A double edged sword
Like every coin has two sides, shrinkflation has its own share of advantages and disadvantages. The two main advantages are that it allows a firm to retain its market share despite the competition and it helps the brand retain consumers and also maintain their profits despite the increase in input prices. However, it is accompanied by various implications. This is a form of hidden inflation which can prove to be dangerous to the economy. Since the price of the commodities remains the same, this process does not reflect in estimates such as the Consumer Price Index or the Wholesale Price Index. Hence, it doesn’t get included while calculating the rate of inflation, giving it its other name, hidden inflation. It is, in theory, an unfair practice towards the customers. It can prove to be detrimental to the brand if the consumers become aware of the injustice being meted towards them. Customer loyalty is of utmost importance to a brand and the practice of shrinkflation is a major threat to the same.
Economists suggest that shrinkflation can prove to be an effective economic indicator, specifically in the case of inflation.
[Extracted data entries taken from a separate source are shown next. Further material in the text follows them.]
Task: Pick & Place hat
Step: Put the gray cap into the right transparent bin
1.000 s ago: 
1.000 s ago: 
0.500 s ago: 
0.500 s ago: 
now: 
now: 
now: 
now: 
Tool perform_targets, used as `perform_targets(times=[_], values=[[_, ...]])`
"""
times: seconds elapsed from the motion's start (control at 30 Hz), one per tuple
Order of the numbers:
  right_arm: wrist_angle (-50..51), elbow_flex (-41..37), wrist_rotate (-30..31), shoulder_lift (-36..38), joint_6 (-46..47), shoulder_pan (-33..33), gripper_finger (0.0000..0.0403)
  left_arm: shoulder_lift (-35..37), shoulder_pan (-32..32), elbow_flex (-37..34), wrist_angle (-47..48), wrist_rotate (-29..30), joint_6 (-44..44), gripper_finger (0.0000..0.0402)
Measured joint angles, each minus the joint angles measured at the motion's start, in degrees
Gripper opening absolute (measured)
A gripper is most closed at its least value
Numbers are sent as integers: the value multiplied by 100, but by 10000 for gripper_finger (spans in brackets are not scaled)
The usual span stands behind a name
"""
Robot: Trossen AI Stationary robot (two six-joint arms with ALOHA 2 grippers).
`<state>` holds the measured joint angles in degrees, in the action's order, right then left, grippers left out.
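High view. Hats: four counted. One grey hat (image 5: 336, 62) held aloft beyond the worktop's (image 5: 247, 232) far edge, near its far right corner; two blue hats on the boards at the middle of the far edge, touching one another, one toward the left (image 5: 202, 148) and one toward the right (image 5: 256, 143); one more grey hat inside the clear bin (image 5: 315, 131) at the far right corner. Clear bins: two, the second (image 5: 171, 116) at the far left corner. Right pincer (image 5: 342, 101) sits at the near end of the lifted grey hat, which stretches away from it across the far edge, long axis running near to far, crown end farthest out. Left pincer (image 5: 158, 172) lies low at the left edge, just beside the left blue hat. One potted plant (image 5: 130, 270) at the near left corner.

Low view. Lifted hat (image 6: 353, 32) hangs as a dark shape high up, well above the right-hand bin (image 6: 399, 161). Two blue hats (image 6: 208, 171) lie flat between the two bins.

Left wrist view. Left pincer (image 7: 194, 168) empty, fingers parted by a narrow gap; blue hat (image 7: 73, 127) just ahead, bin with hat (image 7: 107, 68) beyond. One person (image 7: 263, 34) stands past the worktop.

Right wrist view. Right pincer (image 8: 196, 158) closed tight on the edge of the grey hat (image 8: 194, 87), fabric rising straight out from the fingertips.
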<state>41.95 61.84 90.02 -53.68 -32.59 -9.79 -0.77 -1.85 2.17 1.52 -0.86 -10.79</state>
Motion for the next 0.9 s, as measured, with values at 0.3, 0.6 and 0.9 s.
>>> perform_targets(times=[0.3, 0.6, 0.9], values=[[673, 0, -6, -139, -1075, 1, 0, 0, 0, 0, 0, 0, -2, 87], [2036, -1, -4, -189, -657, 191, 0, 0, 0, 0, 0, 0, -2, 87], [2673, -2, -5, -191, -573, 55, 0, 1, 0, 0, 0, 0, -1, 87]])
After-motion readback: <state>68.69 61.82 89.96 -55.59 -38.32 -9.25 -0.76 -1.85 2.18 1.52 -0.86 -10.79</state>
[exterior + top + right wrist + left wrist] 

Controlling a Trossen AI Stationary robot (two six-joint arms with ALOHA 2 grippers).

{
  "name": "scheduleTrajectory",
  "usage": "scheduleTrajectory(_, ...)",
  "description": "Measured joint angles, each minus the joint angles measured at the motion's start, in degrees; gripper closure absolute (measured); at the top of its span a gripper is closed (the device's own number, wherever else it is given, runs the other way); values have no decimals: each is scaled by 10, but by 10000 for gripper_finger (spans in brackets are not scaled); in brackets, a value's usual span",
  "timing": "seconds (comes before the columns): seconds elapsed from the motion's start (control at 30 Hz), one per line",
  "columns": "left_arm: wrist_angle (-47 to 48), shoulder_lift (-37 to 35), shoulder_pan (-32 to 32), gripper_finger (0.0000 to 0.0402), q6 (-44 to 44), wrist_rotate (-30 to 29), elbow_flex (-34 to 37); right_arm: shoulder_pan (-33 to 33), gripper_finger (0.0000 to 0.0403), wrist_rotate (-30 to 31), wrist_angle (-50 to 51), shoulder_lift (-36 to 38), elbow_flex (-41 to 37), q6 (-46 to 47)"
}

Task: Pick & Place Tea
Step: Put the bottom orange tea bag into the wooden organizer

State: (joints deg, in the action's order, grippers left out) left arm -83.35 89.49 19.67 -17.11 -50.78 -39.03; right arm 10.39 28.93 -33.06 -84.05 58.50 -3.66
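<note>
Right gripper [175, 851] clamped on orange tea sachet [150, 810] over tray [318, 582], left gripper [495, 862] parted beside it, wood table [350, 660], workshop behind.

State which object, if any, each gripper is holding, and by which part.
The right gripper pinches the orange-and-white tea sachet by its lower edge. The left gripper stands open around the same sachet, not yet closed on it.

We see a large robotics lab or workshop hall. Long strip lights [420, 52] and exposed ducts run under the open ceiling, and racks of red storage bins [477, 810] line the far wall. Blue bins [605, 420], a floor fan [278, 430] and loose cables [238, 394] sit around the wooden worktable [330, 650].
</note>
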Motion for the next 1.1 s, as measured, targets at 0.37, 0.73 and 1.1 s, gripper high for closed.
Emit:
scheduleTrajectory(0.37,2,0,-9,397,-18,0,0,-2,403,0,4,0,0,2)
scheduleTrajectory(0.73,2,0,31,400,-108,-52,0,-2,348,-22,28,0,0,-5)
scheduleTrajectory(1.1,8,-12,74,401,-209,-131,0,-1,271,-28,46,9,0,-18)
Analysts suggest that it can help make accurate predictions about the price level trends in an economy. However, a serious drawback on this front is the lack of research conducted primarily due to lack of reliable data availability and credibility of the phenomenon.
Shrinkflation is a form of financial manipulation that affects the working class adversely. Though not illegal, this process must be regulated. Firms do not necessarily have to employ this method. Increasing production costs can be managed by consolidating supply chains in order to reduce the overhead costs and also adopt alternative packaging solutions. Brands should focus on product innovation because consumers will be willing to pay more for less if they are assured about the improved quality or value. A strategy that comes with risks, its usage must be limited in order to prevent the adverse effects on brand image and the economy.